** DIRECTIONS FOR THIS TASK **
Whatever the data contains, copy all of it exactly.

** INFORMATION PROVIDED **
[Start of Attachment]

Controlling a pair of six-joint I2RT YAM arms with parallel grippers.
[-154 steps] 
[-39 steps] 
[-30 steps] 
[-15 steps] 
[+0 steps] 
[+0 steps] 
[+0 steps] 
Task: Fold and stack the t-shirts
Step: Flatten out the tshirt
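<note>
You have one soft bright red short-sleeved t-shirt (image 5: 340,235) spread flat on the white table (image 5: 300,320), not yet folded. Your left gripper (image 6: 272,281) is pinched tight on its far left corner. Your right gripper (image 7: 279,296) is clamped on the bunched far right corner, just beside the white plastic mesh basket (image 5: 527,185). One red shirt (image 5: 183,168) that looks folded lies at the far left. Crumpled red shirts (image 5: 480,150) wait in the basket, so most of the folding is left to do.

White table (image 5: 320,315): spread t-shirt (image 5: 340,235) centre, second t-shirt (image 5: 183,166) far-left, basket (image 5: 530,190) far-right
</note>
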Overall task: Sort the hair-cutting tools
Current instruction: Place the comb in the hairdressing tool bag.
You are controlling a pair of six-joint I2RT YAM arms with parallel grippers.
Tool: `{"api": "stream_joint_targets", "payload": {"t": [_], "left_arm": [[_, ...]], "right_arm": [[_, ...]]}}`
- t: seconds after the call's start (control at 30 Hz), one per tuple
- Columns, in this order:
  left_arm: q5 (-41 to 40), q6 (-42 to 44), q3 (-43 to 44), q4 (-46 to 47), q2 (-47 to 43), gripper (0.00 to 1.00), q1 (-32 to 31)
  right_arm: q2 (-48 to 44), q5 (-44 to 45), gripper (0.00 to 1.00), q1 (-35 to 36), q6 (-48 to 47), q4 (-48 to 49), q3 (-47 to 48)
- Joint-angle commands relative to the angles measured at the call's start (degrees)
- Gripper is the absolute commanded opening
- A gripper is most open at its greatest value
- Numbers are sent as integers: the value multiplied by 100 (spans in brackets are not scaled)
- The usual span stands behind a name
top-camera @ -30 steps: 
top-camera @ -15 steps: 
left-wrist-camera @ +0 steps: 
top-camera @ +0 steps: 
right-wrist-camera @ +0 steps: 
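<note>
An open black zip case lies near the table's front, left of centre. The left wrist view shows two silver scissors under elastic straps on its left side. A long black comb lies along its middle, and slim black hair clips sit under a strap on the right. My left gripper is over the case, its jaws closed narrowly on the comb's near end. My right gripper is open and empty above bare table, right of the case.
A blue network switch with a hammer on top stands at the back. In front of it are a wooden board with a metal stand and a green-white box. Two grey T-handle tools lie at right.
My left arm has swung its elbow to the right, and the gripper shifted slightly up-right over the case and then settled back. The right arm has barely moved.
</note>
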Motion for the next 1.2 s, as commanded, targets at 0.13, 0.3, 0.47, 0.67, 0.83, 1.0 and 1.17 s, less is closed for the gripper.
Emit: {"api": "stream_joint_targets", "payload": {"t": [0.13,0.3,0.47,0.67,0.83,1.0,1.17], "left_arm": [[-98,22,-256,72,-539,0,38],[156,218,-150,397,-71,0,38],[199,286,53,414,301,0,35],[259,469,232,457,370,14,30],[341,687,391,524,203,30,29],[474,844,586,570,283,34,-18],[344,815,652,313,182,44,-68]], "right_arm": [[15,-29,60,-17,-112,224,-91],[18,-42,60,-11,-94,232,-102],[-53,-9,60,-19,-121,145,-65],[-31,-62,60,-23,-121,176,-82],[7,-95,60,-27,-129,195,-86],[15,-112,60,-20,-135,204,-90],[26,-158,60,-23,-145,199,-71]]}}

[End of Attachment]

** RESPONSE AREA **
Controlling a pair of six-joint I2RT YAM arms with parallel grippers.
[-154 steps] 
[-39 steps] 
[-30 steps] 
[-15 steps] 
[+0 steps] 
[+0 steps] 
[+0 steps] 
Task: Fold and stack the t-shirts
Step: Flatten out the tshirt
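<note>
You have one soft bright red short-sleeved t-shirt (image 5: 340,235) spread flat on the white table (image 5: 300,320), not yet folded. Your left gripper (image 6: 272,281) is pinched tight on its far left corner. Your right gripper (image 7: 279,296) is clamped on the bunched far right corner, just beside the white plastic mesh basket (image 5: 527,185). One red shirt (image 5: 183,168) that looks folded lies at the far left. Crumpled red shirts (image 5: 480,150) wait in the basket, so most of the folding is left to do.

White table (image 5: 320,315): spread t-shirt (image 5: 340,235) centre, second t-shirt (image 5: 183,166) far-left, basket (image 5: 530,190) far-right
</note>
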Overall task: Sort the hair-cutting tools
Current instruction: Place the comb in the hairdressing tool bag.
You are controlling a pair of six-joint I2RT YAM arms with parallel grippers.
Tool: `{"api": "stream_joint_targets", "payload": {"t": [_], "left_arm": [[_, ...]], "right_arm": [[_, ...]]}}`
- t: seconds after the call's start (control at 30 Hz), one per tuple
- Columns, in this order:
  left_arm: q5 (-41 to 40), q6 (-42 to 44), q3 (-43 to 44), q4 (-46 to 47), q2 (-47 to 43), gripper (0.00 to 1.00), q1 (-32 to 31)
  right_arm: q2 (-48 to 44), q5 (-44 to 45), gripper (0.00 to 1.00), q1 (-35 to 36), q6 (-48 to 47), q4 (-48 to 49), q3 (-47 to 48)
- Joint-angle commands relative to the angles measured at the call's start (degrees)
- Gripper is the absolute commanded opening
- A gripper is most open at its greatest value
- Numbers are sent as integers: the value multiplied by 100 (spans in brackets are not scaled)
- The usual span stands behind a name
top-camera @ -30 steps: 
top-camera @ -15 steps: 
left-wrist-camera @ +0 steps: 
top-camera @ +0 steps: 
right-wrist-camera @ +0 steps: 
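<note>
An open black zip case lies near the table's front, left of centre. The left wrist view shows two silver scissors under elastic straps on its left side. A long black comb lies along its middle, and slim black hair clips sit under a strap on the right. My left gripper is over the case, its jaws closed narrowly on the comb's near end. My right gripper is open and empty above bare table, right of the case.
A blue network switch with a hammer on top stands at the back. In front of it are a wooden board with a metal stand and a green-white box. Two grey T-handle tools lie at right.
My left arm has swung its elbow to the right, and the gripper shifted slightly up-right over the case and then settled back. The right arm has barely moved.
</note>
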Motion for the next 1.2 s, as commanded, targets at 0.13, 0.3, 0.47, 0.67, 0.83, 1.0 and 1.17 s, less is closed for the gripper.
Emit: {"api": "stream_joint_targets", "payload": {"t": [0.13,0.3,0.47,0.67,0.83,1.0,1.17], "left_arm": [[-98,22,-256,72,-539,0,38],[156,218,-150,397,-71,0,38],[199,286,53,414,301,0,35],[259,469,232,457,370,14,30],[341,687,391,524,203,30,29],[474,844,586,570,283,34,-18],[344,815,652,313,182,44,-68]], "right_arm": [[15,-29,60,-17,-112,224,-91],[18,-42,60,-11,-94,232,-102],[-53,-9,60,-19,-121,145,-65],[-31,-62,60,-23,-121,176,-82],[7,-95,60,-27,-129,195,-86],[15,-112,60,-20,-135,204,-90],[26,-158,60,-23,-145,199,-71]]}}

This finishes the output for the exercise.